Salvini: “La casta giudiziaria non ci fermerà” Il più agguerrito è, naturalmente, Matteo Salvini, il ministro delle Infrastrutture che del Ponte ha fatto una bandiera personale. “È un danno per il Paese e per le imprese – ha detto – ma la casta giudiziaria non ci fermerà. Aspettiamo le motivazioni e risponderemo punto per punto. I cantieri partiranno comunque, solo con qualche mese di ritardo”. Il vicepremier leghista, dopo l’incontro con Meloni e Tajani, ha spiegato che i lavori slitteranno da novembre a febbraio, ma garantisce che l’opera “si farà nel rispetto delle regole e delle prescrizioni”. “È un secolo che se ne parla – ha aggiunto – ma adesso è il momento di farlo davvero. È un ponte che unisce la Sicilia alla Calabria e l’Italia all’Europa. Creerà migliaia di posti di lavoro e farà risparmiare tempo e inquinamento”.

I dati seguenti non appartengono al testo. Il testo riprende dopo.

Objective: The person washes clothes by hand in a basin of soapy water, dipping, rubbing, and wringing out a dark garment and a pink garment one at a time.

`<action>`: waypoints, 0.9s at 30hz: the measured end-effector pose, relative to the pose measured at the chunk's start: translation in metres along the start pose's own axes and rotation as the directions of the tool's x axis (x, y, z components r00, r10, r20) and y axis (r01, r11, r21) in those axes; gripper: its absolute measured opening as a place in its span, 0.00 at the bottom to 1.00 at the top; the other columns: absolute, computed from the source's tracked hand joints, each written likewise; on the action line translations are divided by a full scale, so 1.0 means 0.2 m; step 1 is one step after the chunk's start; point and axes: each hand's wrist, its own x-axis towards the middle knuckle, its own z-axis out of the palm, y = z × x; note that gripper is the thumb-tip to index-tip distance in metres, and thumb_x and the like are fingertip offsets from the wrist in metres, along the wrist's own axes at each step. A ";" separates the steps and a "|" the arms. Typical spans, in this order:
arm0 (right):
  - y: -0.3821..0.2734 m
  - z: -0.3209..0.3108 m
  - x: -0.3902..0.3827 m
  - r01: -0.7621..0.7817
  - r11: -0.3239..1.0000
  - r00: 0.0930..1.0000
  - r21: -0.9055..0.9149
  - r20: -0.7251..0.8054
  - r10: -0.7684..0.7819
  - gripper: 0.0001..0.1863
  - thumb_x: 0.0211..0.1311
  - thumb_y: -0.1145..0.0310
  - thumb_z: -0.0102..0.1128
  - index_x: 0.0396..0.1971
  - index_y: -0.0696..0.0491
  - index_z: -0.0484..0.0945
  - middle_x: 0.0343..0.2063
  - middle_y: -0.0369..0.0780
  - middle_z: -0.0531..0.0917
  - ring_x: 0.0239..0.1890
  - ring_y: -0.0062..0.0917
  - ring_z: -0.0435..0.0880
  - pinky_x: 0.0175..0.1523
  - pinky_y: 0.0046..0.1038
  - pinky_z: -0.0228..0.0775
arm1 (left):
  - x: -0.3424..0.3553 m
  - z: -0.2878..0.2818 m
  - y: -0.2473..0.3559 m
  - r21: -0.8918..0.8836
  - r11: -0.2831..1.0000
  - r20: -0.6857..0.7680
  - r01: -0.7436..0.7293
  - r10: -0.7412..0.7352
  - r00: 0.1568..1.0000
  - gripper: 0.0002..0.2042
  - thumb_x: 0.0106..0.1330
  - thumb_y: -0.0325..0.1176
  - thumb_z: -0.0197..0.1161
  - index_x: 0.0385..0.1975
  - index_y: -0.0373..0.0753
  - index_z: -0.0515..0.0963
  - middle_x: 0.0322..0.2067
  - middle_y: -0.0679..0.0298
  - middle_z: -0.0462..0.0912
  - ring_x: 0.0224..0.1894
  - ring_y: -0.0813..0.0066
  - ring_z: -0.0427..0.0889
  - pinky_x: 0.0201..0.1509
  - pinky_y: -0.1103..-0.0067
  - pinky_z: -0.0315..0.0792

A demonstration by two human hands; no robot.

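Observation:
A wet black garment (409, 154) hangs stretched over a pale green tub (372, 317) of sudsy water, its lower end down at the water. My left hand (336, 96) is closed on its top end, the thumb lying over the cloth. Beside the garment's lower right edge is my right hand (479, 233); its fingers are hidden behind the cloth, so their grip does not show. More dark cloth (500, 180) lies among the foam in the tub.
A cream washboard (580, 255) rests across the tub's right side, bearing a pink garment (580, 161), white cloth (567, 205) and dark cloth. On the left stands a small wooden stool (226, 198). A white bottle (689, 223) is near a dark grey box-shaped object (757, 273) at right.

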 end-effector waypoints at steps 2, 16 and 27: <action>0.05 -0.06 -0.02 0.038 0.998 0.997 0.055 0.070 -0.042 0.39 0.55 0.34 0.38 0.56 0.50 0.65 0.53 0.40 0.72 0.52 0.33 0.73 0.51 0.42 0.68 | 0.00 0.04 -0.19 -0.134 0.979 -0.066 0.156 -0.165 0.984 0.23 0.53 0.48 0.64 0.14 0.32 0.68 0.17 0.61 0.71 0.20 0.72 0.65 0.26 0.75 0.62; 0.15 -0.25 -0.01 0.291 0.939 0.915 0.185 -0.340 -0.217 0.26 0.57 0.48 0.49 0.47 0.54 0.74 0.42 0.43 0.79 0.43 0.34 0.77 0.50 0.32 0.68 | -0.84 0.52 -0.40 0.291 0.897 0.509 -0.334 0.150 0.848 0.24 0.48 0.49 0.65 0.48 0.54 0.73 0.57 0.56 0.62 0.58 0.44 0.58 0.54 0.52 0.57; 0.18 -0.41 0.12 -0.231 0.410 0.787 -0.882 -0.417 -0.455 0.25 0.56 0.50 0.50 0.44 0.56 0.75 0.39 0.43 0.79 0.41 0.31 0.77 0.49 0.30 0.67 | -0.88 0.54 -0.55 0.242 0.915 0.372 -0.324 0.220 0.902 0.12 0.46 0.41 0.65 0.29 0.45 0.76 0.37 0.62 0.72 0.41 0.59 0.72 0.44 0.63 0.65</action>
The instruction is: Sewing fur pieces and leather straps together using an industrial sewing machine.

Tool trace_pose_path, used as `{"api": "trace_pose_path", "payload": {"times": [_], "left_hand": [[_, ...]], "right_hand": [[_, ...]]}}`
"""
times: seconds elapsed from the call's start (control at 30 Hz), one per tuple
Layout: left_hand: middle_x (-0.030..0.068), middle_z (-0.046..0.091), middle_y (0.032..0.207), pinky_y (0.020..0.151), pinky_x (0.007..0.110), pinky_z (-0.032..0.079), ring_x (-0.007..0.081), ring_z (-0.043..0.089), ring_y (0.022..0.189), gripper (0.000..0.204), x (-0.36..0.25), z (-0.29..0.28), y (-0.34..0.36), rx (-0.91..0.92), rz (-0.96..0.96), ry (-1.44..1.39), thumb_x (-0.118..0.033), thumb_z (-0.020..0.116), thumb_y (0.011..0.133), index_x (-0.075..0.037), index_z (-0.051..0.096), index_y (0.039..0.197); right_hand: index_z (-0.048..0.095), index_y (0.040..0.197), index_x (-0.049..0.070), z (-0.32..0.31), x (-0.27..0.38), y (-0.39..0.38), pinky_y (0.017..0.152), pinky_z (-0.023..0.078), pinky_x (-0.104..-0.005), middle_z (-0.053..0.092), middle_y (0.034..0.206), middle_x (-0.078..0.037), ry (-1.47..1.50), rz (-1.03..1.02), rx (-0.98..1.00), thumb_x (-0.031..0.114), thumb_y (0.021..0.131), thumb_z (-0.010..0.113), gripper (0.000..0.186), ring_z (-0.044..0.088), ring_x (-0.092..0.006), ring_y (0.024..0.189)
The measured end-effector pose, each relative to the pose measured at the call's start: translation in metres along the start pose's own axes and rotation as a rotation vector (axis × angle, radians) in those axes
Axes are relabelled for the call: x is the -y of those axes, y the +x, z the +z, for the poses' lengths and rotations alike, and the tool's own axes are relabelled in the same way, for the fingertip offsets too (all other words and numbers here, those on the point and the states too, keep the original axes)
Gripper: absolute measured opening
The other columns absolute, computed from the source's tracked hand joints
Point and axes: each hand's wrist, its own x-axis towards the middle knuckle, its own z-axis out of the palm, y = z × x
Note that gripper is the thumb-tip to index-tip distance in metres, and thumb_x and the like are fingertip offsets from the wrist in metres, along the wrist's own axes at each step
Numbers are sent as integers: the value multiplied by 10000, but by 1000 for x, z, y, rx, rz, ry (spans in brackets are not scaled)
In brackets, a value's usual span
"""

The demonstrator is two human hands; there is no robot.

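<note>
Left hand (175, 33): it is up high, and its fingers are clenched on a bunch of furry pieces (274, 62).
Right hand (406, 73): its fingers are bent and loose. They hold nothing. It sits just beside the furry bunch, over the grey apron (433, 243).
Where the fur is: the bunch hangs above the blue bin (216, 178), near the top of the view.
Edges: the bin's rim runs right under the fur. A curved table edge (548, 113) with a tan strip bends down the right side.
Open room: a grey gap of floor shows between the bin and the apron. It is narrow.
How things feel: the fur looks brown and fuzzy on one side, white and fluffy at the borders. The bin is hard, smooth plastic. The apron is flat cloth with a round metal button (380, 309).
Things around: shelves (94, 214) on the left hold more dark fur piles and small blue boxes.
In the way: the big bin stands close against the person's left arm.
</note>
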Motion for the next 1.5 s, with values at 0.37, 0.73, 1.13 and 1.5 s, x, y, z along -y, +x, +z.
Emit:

Il governo valuta di forzare la mano Il governo ha già in mente la prossima mossa: ripresentare la delibera in Consiglio dei ministri, chiedendo alla Corte dei conti di rivedere la sua posizione. Se il parere restasse negativo, il Consiglio dei ministri potrebbe comunque dichiarare l’opera di interesse pubblico superiore e ottenere una registrazione “con riserva”: il progetto diventerebbe operativo, ma il governo se ne assumerebbe la responsabilità politica davanti al Parlamento. Una strada rischiosa ma percorribile, e che Salvini sembra intenzionato a seguire: “Non voglio pensare – ha detto – che qualcuno si voglia vendicare contro siciliani e calabresi per una riforma approvata dal Parlamento”.
Le reazioni della magistratura e le voci fuori dal coro La Corte dei conti ha replicato con una nota istituzionale dopo gli attacchi del governo Meloni: “Ci siamo espressi su profili strettamente giuridici, senza valutazioni sull’opportunità o sul merito dell’opera. Il rispetto della legittimità è presupposto imprescindibile per la regolarità della spesa pubblica”. Anche l’Associazione nazionale magistrati è intervenuta in difesa dei giudici contabili, parlando di “totale insofferenza al controllo di legalità da parte del governo”. Nel centrodestra, intanto, non tutti condividono lo scontro frontale. Il governatore del Veneto, Luca Zaia, ha invitato a “ritrovare il dialogo con le istituzioni”, mentre il capogruppo di Forza Italia, Paolo Barelli, ha riconosciuto che “la Corte ha fatto il suo lavoro”. Più duro il ministro della Giustizia Carlo Nordio, che ha colto l’occasione per rilanciare la sua battaglia contro “la giurisdizionalizzazione della politica”, cioè il potere crescente dei giudici sulle decisioni di governo.